Imamoglu is Erdogan's main political rival and the CHP's presidential candidate for any future election.

Trade Minister Omer Bolat said boycott calls posed a threat to economic stability and accused those advocating them of seeking to undermine the government.

They "are an attempt to sabotage the economy and include unfair trade and competition elements. We see this as a futile attempt by circles who consider themselves the masters of this country", Bolat said.

Vice President Cevdet Yilmaz said the calls threatened social harmony and economic stability, and were "doomed to fail".

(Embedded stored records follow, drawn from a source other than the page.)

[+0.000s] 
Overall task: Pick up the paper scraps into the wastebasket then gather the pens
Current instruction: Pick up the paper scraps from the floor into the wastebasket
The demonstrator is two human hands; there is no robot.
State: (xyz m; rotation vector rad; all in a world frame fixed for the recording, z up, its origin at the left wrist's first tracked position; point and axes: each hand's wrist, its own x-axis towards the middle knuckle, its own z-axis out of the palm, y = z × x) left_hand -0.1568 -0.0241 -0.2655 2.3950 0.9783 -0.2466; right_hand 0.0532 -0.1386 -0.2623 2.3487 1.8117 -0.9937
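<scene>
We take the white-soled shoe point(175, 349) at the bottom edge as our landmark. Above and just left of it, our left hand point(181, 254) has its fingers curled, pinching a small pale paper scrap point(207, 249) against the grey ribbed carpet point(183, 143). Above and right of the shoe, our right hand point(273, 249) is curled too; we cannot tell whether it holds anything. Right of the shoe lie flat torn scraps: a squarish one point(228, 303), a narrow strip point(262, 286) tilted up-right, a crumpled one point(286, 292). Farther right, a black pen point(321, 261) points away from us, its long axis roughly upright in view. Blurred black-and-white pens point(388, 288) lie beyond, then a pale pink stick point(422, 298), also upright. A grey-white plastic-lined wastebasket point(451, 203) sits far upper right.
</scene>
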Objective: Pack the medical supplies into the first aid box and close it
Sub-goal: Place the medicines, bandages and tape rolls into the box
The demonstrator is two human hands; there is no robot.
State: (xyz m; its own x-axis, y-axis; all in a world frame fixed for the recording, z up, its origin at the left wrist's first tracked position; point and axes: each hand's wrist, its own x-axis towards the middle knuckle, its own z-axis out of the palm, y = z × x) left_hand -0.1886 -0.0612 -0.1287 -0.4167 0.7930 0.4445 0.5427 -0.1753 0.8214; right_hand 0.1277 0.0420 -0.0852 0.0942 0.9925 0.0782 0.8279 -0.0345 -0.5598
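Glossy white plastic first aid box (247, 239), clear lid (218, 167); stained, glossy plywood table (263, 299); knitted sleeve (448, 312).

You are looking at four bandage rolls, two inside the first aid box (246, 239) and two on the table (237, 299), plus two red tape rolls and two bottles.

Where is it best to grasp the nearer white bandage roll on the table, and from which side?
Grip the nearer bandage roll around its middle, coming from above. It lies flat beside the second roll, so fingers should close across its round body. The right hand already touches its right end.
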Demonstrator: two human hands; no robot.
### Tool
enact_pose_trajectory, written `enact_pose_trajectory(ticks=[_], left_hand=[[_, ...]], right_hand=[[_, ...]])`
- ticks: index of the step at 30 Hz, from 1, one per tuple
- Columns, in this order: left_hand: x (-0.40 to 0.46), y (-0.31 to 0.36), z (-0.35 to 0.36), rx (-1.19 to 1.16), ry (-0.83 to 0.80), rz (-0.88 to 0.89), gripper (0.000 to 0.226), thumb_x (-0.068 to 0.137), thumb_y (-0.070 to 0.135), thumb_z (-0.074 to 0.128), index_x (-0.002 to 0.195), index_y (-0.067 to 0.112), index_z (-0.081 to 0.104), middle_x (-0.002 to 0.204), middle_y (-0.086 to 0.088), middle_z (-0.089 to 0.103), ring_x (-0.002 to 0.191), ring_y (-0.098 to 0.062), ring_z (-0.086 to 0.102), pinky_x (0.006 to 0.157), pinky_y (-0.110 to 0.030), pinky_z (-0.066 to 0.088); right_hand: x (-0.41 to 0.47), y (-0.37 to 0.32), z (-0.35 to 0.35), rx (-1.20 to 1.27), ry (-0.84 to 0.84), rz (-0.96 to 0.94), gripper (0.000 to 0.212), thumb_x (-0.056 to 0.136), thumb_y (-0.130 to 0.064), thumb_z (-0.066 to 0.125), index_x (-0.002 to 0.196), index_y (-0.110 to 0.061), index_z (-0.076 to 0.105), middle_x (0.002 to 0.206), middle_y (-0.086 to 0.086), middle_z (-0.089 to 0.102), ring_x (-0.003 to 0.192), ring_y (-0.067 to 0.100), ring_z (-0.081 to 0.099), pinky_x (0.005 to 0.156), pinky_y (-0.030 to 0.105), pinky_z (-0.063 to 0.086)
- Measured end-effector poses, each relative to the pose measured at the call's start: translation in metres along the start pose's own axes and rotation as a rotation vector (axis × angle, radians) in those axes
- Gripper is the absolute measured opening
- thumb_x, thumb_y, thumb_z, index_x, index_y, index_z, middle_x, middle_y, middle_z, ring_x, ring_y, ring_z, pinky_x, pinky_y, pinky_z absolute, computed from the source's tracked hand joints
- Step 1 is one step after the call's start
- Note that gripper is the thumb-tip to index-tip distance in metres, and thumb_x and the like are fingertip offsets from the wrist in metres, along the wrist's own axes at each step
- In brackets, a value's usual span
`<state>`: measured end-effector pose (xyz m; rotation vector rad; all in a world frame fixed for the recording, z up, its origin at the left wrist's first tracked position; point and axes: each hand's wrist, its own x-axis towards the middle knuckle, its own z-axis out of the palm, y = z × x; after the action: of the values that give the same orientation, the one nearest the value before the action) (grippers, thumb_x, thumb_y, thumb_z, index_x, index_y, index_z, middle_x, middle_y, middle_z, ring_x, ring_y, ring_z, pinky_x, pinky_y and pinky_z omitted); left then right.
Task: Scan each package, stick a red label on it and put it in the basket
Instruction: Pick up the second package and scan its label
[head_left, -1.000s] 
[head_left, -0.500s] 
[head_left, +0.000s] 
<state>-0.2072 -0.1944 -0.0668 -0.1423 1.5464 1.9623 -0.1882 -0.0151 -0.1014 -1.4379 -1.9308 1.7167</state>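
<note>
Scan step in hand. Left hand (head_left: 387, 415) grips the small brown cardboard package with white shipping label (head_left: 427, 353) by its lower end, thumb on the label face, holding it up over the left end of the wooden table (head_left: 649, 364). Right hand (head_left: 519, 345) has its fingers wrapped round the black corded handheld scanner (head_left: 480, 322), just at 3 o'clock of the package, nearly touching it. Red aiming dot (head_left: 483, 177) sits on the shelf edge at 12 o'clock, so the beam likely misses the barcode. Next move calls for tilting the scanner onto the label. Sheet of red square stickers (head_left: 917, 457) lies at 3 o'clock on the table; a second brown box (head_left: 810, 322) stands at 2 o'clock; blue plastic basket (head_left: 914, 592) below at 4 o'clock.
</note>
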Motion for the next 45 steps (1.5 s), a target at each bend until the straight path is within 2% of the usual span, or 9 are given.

Several cabinet ministers and pro-government celebrities, including former Germany and Real Madrid soccer midfielder Mesut Ozil, used the hashtag #BoykotDegilMilliZarar ("Not a Boycott, but National Damage") to emphasize their stance.

The calls have been led by CHP chairman Ozgur Ozel, who has encouraged the street protests that have swollen to the largest in Türkiye in more than a decade. Erdogan has called the protests "evil" and said they would not last.

Türkiye’s economy has been hit by a years-long cost of living crisis and series of currency crashes, with growth having slowed and inflation still lofty at 39% in February.

On Tuesday prosecutors launched an investigation into those advocating the boycott calls on social and traditional media.

The Istanbul chief prosecutor's office said it was probing calls that allegedly sought to prevent a segment of the public from engaging in economic activity, citing possible violations of laws against hate speech and inciting public hostility.